On this page:
8.1 Lexing
8.1.1 Implementing a Lexer
8.2 Parsing to an AST
8.3 Recursive Descent Parsing
8.3.1 Parsing Example
8.3.2 Parser Helper Functions
8.3.3 Building the Recursive Descent Parser
8.3.4 Basic Idea
8.3.5 Expression Parser
8.3.6 Parsing S
8.3.7 Parsing A
8.3.8 Parsing B
8.4 A Simple Expression Parser:   Full Implementation
8.5 Parsing Example:   0*1*
8.6 Parsing Example:   Palindrome
8.7 Limitations of Recursive Descent Parser
8.8 Summary
9.0

8 Parsing🔗

    8.1 Lexing

    8.2 Parsing to an AST

    8.3 Recursive Descent Parsing

    8.4 A Simple Expression Parser: Full Implementation

    8.5 Parsing Example: 0*1*

    8.6 Parsing Example: Palindrome

    8.7 Limitations of Recursive Descent Parser

    8.8 Summary

Parsing takes the output of lexical analysis (tokens) and builds an Abstract Syntax Tree (AST).

8.1 Lexing🔗

Lexing is the process of converting a program’s textual input into a sequence of tokens. The component that performs this task is called a lexer, tokenizer, or scanner, and the process itself is often referred to as scanning. The tokens produced by the lexer correspond to the terminals of the parser’s context-free grammar (CFG), such as keywords, identifiers, numeric literals, and punctuation symbols. During this stage, the lexer typically ignores or discards whitespace and comments, as they are not needed for syntactic analysis.

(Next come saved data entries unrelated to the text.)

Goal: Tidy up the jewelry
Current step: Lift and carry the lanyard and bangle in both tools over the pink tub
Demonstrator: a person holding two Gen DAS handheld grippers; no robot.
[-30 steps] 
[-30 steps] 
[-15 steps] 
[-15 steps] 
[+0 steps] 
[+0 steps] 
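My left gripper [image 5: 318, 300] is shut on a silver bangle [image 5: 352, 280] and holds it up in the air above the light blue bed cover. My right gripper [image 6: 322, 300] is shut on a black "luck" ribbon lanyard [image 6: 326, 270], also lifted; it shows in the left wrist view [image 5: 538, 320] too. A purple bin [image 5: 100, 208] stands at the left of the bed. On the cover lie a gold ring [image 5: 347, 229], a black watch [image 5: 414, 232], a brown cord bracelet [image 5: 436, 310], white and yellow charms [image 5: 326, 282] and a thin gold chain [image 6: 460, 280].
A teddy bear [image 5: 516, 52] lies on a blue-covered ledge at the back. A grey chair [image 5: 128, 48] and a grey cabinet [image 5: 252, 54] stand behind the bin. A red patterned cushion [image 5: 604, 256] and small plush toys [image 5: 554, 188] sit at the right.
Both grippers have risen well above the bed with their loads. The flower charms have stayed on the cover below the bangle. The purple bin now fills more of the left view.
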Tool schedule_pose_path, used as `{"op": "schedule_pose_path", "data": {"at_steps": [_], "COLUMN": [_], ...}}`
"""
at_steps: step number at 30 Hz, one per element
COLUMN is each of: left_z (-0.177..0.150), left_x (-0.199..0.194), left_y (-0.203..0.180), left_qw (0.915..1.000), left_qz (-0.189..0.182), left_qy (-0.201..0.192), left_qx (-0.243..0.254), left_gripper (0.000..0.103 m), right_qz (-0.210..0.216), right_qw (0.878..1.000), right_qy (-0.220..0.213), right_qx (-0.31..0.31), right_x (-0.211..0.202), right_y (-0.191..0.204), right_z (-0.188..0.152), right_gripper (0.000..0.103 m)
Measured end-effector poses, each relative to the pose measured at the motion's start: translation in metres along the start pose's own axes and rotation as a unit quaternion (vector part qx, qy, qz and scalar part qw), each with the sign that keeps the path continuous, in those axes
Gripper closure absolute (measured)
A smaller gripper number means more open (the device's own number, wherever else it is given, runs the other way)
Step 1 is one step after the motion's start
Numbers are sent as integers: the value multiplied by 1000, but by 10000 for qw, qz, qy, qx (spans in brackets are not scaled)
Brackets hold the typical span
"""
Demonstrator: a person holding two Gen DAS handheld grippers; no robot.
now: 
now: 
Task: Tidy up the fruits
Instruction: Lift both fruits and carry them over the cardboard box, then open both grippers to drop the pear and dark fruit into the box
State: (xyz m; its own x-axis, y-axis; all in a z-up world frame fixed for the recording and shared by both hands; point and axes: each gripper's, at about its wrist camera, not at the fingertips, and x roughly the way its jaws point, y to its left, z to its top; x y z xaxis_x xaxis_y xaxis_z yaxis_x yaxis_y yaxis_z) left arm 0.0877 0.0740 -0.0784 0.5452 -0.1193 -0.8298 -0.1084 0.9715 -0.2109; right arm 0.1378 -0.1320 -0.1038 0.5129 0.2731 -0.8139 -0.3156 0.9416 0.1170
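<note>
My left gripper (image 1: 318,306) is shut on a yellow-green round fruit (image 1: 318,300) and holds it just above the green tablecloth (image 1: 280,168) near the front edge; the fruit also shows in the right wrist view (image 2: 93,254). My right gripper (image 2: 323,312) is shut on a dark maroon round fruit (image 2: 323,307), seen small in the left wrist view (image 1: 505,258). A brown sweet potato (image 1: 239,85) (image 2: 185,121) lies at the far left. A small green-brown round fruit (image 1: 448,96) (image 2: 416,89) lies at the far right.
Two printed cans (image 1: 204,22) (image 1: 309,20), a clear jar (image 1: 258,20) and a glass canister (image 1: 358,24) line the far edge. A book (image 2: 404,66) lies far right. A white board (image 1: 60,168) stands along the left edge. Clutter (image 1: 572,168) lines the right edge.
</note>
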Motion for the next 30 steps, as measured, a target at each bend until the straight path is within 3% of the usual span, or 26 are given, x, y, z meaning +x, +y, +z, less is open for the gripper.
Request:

For example, consider a simple expression language with only integers and addition. We define the token type:


type token =
    Tok_Num of char  (* represents a single digit number *)
  | Tok_Add          (* represents + *)
  | Tok_END          (* end of token list *)

The tokenizer splits an input string into a list of tokens:

tokenize "1 + 2" = [Tok_Num '1'; Tok_Add; Tok_Num '2'; Tok_END]

8.1.1 Implementing a Lexer🔗

Here is a scanner that handles single-digit numbers and multiplication/addition, using OCaml’s Str library for regular expressions:

OCaml REPL

type token = Tok_Num of char | Tok_Add | Tok_Mult | Tok_END;; 
 let tokenize (str:string) = (* returns token list *) 
    let re_num = Str.regexp "[0-9]" in (* single digit *) 
    let re_add = Str.regexp "[+]" in 
    let re_mul = Str.regexp "[*]" in 
 
    let rec tok pos s = 
      if pos >= String.length s then 
        [Tok_END] 
      else 
        if (Str.string_match re_num s pos) then 
           let token = Str.matched_string s in 
           (Tok_Num token.[0])::(tok (pos+1) s) 
        else if (Str.string_match re_add s pos) then 
          Tok_Add::(tok (pos+1) s) 
        else if (Str.string_match re_mul s pos) then 
          Tok_Mult::(tok (pos+1) s) 
        else 
          raise (Failure "tokenize") 
    in 
    tok 0 str;; 
    tokenize "1+2*3";;

[Output]
type token = Tok_Num of char | Tok_Add | Tok_Mult | Tok_END
val tokenize : string -> token list = <fun>
- : token list =
[Tok_Num '1'; Tok_Add; Tok_Num '2'; Tok_Mult; Tok_Num '3'; Tok_END]

8.2 Parsing to an AST🔗

A parser takes a list of tokens, verifies that they conform to a grammar, and builds an Abstract Syntax Tree (AST). Once we have the AST, we can optimize, evaluate, or generate machine code.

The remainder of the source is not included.